- Task to carry out
Only one stretch of the data below is wanted: the lines from the one with "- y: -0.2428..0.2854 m" through the one with "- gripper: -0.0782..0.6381", repeated exactly.

START Entries supplied

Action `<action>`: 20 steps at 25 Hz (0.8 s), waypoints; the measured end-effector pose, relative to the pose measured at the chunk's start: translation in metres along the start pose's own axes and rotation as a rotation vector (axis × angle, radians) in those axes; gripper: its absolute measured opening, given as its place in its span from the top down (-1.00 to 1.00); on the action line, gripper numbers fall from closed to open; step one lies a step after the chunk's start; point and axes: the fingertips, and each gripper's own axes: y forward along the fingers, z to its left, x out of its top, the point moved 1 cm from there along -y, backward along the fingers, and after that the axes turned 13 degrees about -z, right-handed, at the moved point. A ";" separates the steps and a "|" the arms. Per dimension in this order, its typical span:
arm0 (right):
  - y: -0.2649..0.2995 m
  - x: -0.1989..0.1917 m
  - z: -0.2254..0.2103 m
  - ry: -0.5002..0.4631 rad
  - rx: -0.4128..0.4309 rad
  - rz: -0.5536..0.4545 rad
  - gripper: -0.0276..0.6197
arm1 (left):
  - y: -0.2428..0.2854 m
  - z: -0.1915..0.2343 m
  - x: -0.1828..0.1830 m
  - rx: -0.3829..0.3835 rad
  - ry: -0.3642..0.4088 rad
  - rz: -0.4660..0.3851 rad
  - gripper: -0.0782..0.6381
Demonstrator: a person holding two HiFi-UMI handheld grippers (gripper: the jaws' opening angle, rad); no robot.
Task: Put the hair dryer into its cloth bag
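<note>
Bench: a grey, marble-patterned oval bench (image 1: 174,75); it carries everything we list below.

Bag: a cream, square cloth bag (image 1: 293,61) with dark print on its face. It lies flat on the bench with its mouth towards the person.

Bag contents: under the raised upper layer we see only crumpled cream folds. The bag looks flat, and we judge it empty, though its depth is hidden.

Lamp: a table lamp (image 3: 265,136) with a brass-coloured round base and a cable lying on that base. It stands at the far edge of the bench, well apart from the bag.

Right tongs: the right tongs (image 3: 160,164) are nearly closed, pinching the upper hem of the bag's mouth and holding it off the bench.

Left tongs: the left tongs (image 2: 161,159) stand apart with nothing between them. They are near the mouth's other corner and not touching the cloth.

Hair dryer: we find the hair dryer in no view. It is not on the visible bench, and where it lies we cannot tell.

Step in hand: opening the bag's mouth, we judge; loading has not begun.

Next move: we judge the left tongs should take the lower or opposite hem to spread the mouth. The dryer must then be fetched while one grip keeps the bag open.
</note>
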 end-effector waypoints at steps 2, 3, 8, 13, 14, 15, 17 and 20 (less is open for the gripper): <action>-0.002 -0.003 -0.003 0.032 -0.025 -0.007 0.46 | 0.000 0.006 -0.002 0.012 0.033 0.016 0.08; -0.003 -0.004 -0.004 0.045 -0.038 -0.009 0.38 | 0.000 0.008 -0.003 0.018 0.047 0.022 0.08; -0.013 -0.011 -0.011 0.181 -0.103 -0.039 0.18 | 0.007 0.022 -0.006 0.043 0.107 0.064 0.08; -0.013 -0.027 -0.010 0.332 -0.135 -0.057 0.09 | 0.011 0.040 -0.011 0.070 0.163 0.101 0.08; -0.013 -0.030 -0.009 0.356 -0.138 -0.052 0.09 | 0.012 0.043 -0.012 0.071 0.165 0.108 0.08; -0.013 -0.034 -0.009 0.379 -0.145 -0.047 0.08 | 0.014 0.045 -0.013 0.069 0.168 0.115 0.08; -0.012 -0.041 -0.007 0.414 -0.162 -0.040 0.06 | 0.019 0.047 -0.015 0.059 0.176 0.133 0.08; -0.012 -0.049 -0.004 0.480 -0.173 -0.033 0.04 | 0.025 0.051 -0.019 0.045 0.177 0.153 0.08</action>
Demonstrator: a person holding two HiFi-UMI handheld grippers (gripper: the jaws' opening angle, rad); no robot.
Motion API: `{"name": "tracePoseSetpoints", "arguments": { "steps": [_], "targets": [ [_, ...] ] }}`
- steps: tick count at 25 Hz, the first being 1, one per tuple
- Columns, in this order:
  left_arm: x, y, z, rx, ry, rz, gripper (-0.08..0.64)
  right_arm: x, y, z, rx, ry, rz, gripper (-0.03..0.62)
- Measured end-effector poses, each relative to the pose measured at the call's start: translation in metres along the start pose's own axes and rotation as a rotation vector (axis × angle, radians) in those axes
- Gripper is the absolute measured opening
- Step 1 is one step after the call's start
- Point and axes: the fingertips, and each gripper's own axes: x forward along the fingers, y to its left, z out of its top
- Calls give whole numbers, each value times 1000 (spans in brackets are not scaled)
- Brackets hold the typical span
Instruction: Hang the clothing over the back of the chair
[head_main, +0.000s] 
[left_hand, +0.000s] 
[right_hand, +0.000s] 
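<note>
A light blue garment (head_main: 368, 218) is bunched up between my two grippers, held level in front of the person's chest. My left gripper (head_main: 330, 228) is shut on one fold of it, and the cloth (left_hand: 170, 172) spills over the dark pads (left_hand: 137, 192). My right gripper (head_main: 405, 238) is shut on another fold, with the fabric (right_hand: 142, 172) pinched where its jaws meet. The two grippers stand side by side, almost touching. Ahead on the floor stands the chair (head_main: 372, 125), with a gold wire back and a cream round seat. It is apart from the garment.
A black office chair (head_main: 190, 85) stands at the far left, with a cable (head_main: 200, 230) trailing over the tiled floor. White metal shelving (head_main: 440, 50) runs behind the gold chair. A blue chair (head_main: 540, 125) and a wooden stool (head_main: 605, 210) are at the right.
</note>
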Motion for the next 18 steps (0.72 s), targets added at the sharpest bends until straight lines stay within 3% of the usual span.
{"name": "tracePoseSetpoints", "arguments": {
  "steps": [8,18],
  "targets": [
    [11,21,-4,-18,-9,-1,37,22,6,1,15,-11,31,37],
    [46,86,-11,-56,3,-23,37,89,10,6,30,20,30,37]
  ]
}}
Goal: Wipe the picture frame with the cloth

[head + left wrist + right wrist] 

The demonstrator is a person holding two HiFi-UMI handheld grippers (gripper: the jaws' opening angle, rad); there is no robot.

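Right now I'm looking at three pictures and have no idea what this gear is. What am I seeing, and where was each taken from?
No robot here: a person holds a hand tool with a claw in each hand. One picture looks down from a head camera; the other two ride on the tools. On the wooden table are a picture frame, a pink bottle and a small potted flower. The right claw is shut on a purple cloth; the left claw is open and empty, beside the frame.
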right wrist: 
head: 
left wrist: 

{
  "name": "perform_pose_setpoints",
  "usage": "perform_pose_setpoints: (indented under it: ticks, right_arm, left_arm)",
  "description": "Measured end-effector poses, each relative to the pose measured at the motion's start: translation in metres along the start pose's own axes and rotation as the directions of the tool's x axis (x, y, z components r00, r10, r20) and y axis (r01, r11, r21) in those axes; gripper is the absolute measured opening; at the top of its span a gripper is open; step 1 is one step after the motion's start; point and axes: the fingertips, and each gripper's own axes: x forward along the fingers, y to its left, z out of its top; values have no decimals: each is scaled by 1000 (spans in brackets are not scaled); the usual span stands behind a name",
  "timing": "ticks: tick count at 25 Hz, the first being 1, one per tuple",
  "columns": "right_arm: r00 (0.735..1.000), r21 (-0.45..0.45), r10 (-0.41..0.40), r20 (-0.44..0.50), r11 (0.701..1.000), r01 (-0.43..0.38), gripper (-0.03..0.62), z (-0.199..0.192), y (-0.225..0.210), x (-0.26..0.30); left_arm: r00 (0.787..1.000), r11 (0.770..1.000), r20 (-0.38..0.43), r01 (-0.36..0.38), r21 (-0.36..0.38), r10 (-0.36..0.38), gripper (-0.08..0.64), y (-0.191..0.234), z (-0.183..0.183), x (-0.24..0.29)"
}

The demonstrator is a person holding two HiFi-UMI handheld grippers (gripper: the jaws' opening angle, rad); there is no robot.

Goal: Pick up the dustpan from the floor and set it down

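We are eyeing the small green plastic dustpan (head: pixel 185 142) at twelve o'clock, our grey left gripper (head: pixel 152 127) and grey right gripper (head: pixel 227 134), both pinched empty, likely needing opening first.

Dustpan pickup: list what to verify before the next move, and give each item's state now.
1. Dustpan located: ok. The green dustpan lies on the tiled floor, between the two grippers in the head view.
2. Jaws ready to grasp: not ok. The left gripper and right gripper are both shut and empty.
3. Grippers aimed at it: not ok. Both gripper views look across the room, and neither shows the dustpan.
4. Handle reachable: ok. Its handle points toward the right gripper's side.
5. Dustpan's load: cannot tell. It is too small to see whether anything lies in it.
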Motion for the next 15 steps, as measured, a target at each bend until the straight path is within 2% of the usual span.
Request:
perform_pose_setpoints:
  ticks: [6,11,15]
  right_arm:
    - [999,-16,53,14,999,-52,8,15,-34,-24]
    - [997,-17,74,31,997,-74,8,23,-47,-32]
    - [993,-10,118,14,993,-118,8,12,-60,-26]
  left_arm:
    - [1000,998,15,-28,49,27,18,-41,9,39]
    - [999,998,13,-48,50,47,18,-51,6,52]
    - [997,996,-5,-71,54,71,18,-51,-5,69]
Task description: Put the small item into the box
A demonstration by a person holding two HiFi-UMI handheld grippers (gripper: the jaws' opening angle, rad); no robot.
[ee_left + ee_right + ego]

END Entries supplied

- Written response
  - y: -0.2428..0.2854 m
  - z: -0.1915..0.2343 m
  - x: -0.1828..0.1830 m
  - rx: -0.3829..0.3835 rad
  - ry: -0.3642..0.4088 rad
  - rz: -0.4660..0.3851 rad
  - gripper: -0.0782..0.6381

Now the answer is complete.